(WHAT TO WORK ON) Go through the records line by line. Report how many lines contain "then", with nothing else.

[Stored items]
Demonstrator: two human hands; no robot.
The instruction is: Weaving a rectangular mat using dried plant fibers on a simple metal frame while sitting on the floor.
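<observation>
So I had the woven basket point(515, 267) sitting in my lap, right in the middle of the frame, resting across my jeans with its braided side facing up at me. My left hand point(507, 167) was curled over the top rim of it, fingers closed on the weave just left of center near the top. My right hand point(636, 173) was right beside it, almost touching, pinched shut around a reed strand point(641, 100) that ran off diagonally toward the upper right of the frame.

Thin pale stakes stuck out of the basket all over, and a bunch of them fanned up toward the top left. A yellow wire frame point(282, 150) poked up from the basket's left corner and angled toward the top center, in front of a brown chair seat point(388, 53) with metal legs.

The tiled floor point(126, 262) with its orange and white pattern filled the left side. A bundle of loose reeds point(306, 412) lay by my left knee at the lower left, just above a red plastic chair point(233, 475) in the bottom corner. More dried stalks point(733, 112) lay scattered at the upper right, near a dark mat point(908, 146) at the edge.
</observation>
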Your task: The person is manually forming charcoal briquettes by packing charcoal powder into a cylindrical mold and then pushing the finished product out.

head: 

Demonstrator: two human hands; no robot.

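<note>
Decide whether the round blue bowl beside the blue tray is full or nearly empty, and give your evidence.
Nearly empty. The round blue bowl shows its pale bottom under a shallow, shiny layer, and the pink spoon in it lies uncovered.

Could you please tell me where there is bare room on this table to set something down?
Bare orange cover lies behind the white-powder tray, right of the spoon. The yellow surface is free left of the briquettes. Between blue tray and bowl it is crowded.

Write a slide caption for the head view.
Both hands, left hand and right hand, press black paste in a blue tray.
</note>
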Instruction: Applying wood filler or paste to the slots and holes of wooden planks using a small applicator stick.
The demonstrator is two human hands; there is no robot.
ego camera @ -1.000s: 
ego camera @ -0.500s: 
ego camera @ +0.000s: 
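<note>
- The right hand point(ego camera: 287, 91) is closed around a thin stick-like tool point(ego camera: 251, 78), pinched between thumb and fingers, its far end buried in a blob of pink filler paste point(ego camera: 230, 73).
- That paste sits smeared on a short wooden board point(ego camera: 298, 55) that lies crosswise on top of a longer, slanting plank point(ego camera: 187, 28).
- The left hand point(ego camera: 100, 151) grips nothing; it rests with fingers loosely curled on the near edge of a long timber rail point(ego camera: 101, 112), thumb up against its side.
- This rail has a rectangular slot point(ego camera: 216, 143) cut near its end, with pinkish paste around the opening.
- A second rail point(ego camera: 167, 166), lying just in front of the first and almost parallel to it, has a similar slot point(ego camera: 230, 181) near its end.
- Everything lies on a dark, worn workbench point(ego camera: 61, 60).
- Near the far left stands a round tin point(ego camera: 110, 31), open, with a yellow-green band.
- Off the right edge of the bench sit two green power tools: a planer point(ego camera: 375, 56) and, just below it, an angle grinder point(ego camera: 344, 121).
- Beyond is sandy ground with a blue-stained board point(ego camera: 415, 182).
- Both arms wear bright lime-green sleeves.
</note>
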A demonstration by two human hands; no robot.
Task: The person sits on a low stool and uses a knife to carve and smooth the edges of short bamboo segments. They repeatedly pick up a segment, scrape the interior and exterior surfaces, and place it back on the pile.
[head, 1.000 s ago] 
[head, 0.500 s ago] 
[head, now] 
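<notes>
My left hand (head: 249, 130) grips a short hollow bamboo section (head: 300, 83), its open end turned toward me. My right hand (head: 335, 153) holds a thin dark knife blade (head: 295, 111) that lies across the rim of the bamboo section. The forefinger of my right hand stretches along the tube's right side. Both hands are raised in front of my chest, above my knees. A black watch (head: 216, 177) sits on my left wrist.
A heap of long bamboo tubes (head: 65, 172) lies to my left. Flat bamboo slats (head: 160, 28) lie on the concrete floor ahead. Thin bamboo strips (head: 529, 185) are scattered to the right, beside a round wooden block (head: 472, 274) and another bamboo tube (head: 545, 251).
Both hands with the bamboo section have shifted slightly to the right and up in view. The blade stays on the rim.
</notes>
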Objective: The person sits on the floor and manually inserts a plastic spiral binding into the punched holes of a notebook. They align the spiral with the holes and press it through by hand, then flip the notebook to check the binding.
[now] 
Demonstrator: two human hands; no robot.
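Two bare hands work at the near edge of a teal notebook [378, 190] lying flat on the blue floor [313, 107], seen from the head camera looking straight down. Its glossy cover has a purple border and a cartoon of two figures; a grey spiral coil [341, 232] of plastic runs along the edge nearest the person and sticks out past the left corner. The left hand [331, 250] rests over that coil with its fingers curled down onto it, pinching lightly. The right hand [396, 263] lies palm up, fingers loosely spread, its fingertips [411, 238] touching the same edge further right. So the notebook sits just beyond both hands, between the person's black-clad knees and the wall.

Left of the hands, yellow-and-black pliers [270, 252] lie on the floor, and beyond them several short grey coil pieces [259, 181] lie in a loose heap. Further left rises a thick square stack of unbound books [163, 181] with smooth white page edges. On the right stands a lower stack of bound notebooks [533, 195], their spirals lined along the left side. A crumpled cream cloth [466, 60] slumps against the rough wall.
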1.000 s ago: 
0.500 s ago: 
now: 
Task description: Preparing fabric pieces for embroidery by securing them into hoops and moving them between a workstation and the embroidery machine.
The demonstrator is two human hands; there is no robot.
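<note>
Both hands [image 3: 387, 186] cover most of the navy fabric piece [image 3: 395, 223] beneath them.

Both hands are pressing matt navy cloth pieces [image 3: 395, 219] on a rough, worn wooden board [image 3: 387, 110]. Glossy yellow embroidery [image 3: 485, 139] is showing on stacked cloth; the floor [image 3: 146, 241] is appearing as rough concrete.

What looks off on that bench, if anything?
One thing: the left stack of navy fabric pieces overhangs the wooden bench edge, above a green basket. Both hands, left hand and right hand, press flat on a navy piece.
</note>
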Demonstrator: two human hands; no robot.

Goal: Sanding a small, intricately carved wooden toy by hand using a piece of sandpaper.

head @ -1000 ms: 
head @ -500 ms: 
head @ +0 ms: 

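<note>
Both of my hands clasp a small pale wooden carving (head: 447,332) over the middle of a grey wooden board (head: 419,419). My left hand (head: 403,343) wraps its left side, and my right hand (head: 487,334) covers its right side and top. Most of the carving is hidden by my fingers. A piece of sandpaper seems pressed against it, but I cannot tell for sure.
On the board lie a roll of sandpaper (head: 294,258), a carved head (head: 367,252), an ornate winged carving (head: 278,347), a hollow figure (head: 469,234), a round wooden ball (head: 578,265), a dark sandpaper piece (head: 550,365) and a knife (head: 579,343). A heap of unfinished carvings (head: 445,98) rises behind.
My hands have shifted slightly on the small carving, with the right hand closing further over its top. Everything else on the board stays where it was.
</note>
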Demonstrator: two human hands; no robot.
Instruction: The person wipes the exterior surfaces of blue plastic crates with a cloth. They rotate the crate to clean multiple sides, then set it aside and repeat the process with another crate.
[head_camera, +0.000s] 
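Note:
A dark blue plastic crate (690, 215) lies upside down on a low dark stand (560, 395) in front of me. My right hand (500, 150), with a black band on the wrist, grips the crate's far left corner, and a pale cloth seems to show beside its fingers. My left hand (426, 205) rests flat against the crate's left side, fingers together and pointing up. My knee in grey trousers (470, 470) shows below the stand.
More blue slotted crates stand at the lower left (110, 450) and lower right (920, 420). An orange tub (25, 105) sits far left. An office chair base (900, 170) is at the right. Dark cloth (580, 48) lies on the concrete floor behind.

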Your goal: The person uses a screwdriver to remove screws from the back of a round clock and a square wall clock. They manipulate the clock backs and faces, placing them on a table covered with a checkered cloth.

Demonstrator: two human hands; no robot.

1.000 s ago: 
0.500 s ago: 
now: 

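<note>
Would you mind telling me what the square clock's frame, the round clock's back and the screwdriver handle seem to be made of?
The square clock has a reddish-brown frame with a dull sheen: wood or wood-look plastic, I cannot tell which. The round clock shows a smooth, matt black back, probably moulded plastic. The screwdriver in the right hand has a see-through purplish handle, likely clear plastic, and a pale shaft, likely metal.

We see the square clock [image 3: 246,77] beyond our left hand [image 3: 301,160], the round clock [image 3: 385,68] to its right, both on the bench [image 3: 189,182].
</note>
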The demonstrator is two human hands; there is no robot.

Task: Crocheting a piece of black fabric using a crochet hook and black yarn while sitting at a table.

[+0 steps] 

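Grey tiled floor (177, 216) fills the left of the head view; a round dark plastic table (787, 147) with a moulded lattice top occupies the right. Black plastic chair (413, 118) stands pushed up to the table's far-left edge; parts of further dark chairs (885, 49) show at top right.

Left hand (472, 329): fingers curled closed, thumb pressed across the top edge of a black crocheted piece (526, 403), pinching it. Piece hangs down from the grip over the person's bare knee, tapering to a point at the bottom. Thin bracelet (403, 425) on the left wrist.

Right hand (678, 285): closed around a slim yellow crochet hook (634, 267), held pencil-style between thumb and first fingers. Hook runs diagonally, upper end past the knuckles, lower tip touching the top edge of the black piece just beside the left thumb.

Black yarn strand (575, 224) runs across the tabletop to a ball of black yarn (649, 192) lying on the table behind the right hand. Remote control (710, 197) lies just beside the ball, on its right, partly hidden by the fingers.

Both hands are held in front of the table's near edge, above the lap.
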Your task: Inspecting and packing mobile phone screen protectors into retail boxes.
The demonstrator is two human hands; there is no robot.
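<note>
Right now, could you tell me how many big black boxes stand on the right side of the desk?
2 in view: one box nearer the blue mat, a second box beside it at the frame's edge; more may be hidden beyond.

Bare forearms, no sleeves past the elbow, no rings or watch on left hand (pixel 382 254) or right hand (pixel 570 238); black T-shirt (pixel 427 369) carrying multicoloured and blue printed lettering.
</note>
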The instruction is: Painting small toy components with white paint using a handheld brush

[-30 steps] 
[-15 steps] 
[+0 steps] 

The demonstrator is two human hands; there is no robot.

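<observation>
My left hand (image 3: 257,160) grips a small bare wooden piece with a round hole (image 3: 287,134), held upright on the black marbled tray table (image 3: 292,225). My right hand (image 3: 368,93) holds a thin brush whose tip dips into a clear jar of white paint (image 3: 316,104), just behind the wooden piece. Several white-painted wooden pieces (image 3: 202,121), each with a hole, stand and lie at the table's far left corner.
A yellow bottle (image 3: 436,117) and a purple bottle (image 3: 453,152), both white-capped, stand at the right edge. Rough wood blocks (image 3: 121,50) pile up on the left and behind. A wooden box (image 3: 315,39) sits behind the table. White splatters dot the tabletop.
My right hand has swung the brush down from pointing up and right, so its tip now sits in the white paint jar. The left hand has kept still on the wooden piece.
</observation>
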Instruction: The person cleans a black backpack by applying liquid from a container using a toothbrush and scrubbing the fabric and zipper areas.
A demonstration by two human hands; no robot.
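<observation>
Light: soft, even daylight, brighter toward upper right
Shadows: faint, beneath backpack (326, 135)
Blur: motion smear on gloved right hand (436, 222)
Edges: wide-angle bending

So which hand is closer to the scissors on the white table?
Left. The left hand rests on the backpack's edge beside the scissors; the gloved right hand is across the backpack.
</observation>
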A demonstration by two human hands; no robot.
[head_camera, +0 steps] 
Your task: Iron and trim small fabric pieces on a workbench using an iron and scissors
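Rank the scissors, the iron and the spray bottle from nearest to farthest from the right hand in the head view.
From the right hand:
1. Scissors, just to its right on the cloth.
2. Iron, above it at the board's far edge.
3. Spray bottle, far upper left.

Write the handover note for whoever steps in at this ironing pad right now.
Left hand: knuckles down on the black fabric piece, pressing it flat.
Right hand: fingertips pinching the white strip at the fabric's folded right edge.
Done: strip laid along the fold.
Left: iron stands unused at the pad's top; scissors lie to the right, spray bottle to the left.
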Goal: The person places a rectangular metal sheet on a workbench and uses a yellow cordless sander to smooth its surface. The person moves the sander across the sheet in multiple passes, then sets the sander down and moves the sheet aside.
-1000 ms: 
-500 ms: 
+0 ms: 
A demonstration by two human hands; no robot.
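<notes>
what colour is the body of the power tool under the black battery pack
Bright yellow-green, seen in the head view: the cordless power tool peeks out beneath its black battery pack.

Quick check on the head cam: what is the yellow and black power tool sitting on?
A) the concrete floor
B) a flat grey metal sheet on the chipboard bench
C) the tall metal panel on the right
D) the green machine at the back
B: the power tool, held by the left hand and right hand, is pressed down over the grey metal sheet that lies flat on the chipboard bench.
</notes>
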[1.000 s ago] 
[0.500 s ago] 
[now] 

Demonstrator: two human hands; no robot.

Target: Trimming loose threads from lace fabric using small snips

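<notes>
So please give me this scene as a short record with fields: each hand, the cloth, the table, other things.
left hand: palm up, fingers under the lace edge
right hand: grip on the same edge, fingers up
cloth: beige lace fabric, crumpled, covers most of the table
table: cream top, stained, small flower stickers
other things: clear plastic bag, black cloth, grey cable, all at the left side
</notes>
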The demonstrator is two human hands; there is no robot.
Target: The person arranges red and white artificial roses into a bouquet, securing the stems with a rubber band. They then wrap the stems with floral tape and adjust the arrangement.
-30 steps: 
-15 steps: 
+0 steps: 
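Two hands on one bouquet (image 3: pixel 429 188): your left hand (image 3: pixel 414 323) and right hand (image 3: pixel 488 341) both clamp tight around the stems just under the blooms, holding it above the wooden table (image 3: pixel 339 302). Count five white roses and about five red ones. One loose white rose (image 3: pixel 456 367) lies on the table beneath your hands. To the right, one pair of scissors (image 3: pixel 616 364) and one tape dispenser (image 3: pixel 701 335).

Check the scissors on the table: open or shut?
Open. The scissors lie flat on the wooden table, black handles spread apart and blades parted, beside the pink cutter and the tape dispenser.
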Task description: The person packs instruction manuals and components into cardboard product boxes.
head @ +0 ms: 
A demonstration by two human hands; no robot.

(SOLUTION FOR THIS EXERCISE) 5